Dans ce livre, je propose une contribution dans laquelle j’analyse la problématique du « développement durable » comme la systématisation d’une gestion des conséquences des activités humaines. La réalisation d’un « développement durable » est de fait devenue un objectif courant des agendas gouvernementaux. Même si ses conditions de réalisation peuvent être largement discutées, il peut être interprété comme la formulation d’une obligation envers l’avenir et d’une nécessité de révision de la manière de préparer cet avenir.
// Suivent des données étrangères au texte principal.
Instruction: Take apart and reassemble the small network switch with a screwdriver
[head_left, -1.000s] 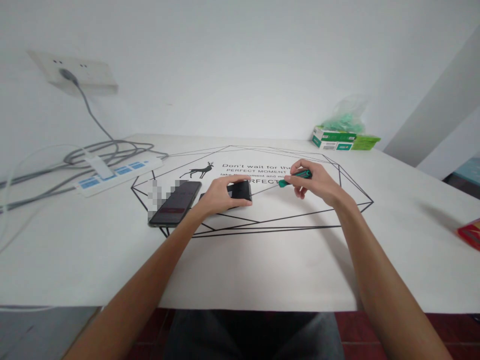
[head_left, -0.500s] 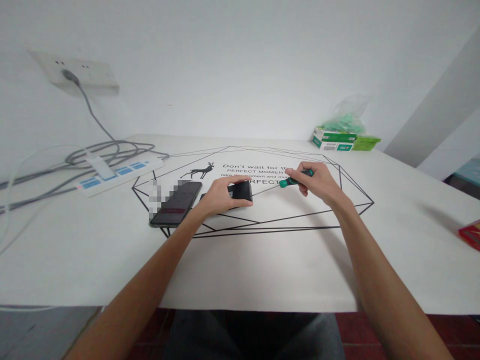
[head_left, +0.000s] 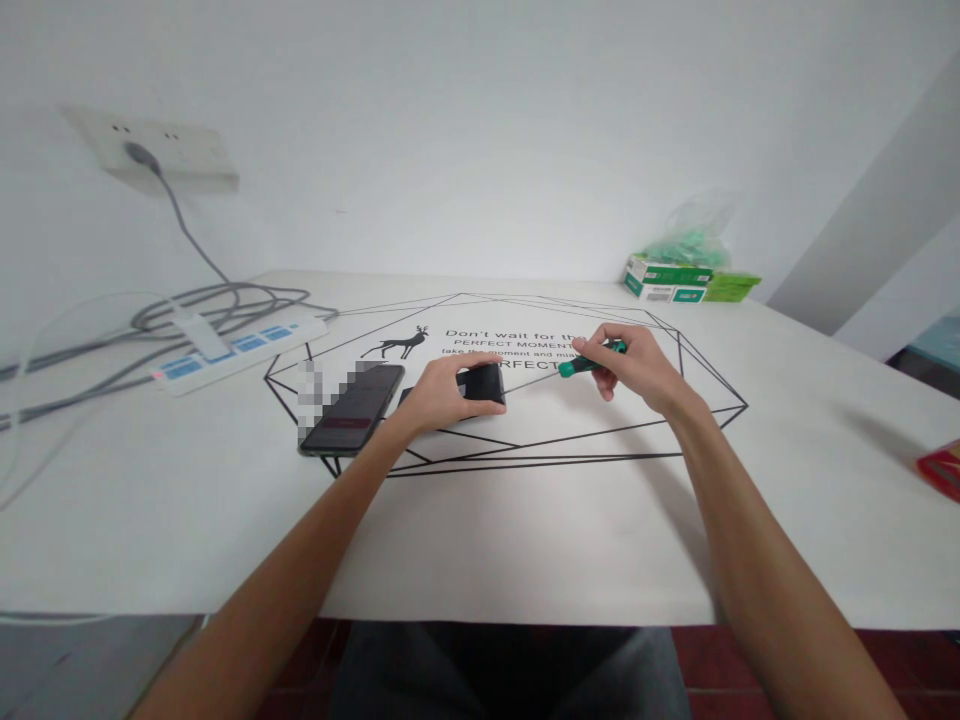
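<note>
My left hand (head_left: 441,393) grips a small black box-shaped device (head_left: 484,384) on the table, thumb on the near side and fingers on the far side. What exactly the device is cannot be made out. In my right hand (head_left: 630,362) is a screwdriver with a green and black handle (head_left: 592,358), pinched between thumb and fingers. Its thin shaft points left, and the tip meets the right end of the black device. A dark phone (head_left: 352,410) lies to the left of my left hand, with part of it pixelated.
A white power strip (head_left: 240,355) with blue sockets and coiled grey cables (head_left: 217,295) lies at the left, below a wall outlet (head_left: 161,145). Green and white boxes (head_left: 667,278) topped by a plastic bag stand at the back right. A red object (head_left: 941,468) sits at the right edge.
Almost nothing differs. My right fingers have shifted slightly on the screwdriver handle, while its tip stays at the black device and my left hand keeps its hold.
</note>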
Autrement dit, si la collectivité se rallie à cette logique, cela signifie qu’elle va devoir adapter son état d’esprit général et s’occuper des conséquences de ses actions, y compris celles qui pourraient paraître éloignées dans le temps. Précisément, il s’agit d’éviter les conséquences jugées négatives, notamment celles qui correspondraient à des effets irréversibles. L’objectif de mon texte est donc de saisir la nature de cette reconfiguration qui pourrait s’avérer engagée. Quels en sont les soubassements et les lignes directrices ? À quelles traductions ce mouvement de repositionnement donne-t-il lieu ? Quelle interprétation en donner ? Cette apparente généralisation de l’attention pour les conséquences, portée de manière emblématique par le discours du « développement durable », laisse en effet entrevoir une rationalité gouvernementale en évolution. Elle tend à induire des transformations dans l’appréhension des objets de gouvernement, et ainsi à amener dans ce mouvement des repositionnements des cadres programmatiques à partir desquels s’élaborent les interventions institutionnelles. De ce mouvement paraissent ou pourraient émerger de nouveaux principes d’action et il apparaît donc important d’engager la réflexion pour en cerner les contours et les orientations. Il y a là en effet une autre manifestation d’un processus de gouvernementalisation du changement que j’ai essayé de comprendre dans un travail plus large.

 

Une présentation de l’ensemble de l’ouvrage est disponible sur le site des éditions Bruylant, ainsi qu’une table des matières.

 





« Responsabilité sociale et environnementale » : l’entrée du business dans l’ère de la simulation ?

7 11 2008

 

Ma lectrice préférée me parle beaucoup en ce moment de « responsabilité sociale et environnementale » (RSE). Effectivement, pas une grande entreprise qui n’affiche sa vertu. À l’analyse, les prétentions éthiques semblent plutôt se rapprocher d’une logique de simulation, pour parler comme Jean Baudrillard (Cf. Simulacres et simulation, Galilée, 1985). Plus que des stratégies rhétoriques, ces démonstrations de responsabilité opèrent dans l’ordre des signes et de leur manipulation. L’enjeu pour ces entreprises, c’est la réputation, donc le travail sur ce qui risque de préoccuper les esprits soupçonneux. D’où l’importance des rapports et autres outils de communication. Car, au final, dans cette logique de simulation, ce n’est pas tellement l’action sur la réalité qui compte, mais tout le travail de mise en avant de convictions qui finit par tenir lieu de référence à la réalité. La transformation de celle-ci n’est plus alors entrevue que dans une relation complètement distendue, presque accessoire.

 

Sur le cas, connexe et révélateur, des déchets ménagers et de leur gestion, voir une ancienne contribution parue dans Les effets du développement durable, sous la direction de Patrick Matagne, L’Harmattan, 2006.